The report argues that the global tech sector is likely to benefit the most from the trend.

Alistair Cox, who has led FTSE 250 since 2007, said: “Remote working is here to stay and it will likely accelerate as companies feel more comfortable hiring people from further afield. and that their structures and technology will allow it.

“There are potential obstacles to this [borderless hiring] that organizations will have to overcome, such as cybersecurity, by integrating their culture remotely and ensuring that they comply with local labor laws. But if these can be browsed, then the potential for accessing talent pools that encompass the world is enormous. “

Many London-based startups are already building larger, borderless teams with only remote workers based around the world.

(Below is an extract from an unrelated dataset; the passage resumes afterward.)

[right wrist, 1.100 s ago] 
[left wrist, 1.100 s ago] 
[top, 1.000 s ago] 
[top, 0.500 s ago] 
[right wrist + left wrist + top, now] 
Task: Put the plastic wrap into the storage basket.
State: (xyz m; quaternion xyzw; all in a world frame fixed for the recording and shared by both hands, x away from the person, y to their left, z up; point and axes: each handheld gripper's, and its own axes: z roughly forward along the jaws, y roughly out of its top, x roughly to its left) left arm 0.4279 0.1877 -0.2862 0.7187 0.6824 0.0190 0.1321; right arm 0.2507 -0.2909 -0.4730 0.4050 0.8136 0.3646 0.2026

Isabel Fernandez Mateo, Professor of Strategy and Entrepreneurship at London Business School, said: “Due to the rise of innovative teamwork technologies, we have seen an increase in the number of companies recruiting from within. globally, proving that talent can truly be found anywhere. “

The fast growing fintech Wagestream is part of this “borderless change”.

Around 85% of the Fitzrovia-based startup’s employees were based in London before the pandemic struck in March 2020. Today, only 50% of its team is based in the capital. Out of 79 new full-time employees hired this year, fewer are based near one of the company’s outposts in London, Madrid, Sydney or New York.

Wagestream’s chief of staff Kelly Barnett said the startup is capitalizing on the trend. “The pandemic has accelerated an underlying trend of prioritizing ‘finding the best talent’ rather than ‘finding the best talent near us’ as a strategy for companies that can sustainably support a distributed team,” she declared.

Barnett said the company encourages all employees to perform work from their nearest office and covers travel costs for those who live further away.

Ben Stephenson, CEO and founder of travel tech startup Impala, said his startup was also hiring “more and more people overseas.” Today, around 42% of his company’s staff are based outside the UK, and he is hiring many new employees from Spain, as workers who have moved home after Brexit seek to maintain a standard salary in the UK.

“We expect to add 50 more team members from outside the UK over the next 12 months,” he said. “We’re far away first, so we have no idea where people are coming from, as long as they meet certain time zone criteria.

“It is a cosmic certainty that more and more companies will start and continue to hire outside the UK given the standardization of remote working. can be extremely beneficial, travel budgets make employees far happier than office budgets and a rail pass. “

The Hays report also found that many highly skilled workers now want to be able to code from a beach or other country for a month at a time, rather than just “hybrid” mode at home or in the office.

He found that “the skilled labor market has now evolved, with workers displaying an appetite to ‘work from anywhere’ as opposed to just working from home or the office.”

Marina Gorey, Head of Human Resources at Lick, a community-powered interior design startup. She said her team of 60 hires across Europe and said “the ability to attract and secure top talent wherever they are is key”.